Una autobiografía ficticia desde abajo
La novela se presenta como el relato en primera persona de Lázaro, un muchacho de origen humilde que narra, a modo de carta dirigida a un destinatario de rango superior («Vuestra Merced»), su vida al servicio de una serie de amos —entre ellos, célebremente, un ciego avaro, un clérigo mezquino y un escudero venido a menos— cuyo trato, con frecuencia cruel o negligente, obliga a Lázaro a valerse del ingenio y del engaño para sobrevivir.
Por qué se considera fundacional
El Lazarillo introduce varios rasgos que definirán después el género picaresco: un protagonista de origen bajo (el «pícaro»), la estructura de relato autobiográfico organizado en episodios sucesivos al servicio de distintos amos, y una mirada crítica —a menudo irónica— sobre las instituciones y los estamentos sociales de la época, incluida la Iglesia.
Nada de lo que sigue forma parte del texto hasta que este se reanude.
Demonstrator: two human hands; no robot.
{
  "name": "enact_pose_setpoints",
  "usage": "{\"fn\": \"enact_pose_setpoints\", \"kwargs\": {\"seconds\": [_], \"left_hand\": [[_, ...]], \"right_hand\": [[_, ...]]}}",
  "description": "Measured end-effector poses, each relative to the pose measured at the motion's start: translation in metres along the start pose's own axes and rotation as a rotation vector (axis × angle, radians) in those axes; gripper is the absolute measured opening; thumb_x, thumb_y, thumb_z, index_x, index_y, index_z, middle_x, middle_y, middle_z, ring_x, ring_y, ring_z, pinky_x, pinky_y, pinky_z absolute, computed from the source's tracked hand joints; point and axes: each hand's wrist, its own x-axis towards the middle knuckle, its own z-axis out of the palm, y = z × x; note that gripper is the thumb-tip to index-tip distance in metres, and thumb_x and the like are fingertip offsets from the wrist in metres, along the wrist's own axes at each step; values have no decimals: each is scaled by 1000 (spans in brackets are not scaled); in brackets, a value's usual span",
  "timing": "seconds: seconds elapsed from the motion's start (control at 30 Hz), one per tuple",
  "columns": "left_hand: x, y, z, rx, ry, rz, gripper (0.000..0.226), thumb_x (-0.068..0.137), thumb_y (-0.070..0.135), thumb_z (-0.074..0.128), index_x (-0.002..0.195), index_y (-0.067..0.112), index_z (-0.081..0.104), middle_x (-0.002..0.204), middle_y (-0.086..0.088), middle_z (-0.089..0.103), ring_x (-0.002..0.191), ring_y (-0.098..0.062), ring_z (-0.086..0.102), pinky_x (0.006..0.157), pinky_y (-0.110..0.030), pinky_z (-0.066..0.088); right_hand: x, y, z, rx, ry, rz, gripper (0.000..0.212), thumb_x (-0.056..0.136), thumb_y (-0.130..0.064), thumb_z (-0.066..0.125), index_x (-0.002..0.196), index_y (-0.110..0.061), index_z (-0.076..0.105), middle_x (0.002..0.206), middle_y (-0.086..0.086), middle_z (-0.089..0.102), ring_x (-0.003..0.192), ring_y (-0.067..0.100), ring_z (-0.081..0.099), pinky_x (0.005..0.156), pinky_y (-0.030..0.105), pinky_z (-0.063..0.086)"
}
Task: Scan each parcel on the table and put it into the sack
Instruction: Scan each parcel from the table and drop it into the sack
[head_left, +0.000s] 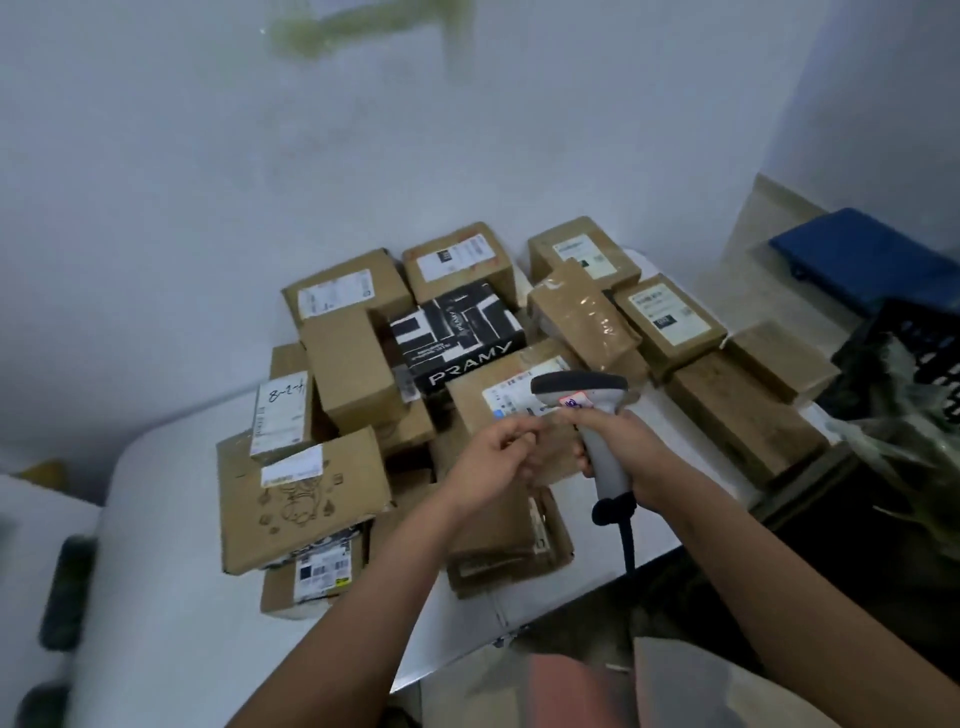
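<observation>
Two hands work over the pile. Your right hand (631, 457) is clamped around the scanner (592, 415) handle, head pointing left and away. Your left hand (493, 457) hovers just beside it, fingers loosely curled, holding nothing. Directly beyond the fingers lies the nearest labelled parcel (498, 400), on the table (166, 519), long axis running left-right, label up. No sack can be identified with certainty.

A white wall (467, 130) bearing a greenish smear (332, 31) rises behind; a blue board (867, 260) and black crate (924, 338) sit at right.
</observation>
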Motion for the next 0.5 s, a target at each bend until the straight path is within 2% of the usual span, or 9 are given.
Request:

Esta combinación tuvo una influencia decisiva sobre obras posteriores del propio Siglo de Oro español, y más adelante sobre la tradición de la novela picaresca en otras literaturas europeas.
Un texto también valorado como fuente histórica
Más allá de su valor literario, el Lazarillo se estudia también como una ventana sobre las condiciones sociales de la España del siglo XVI: el hambre, la mendicidad, la hipocresía de ciertos estamentos eclesiásticos y las estrategias de supervivencia de quienes carecían de posición social, retratadas con un realismo poco habitual para su época.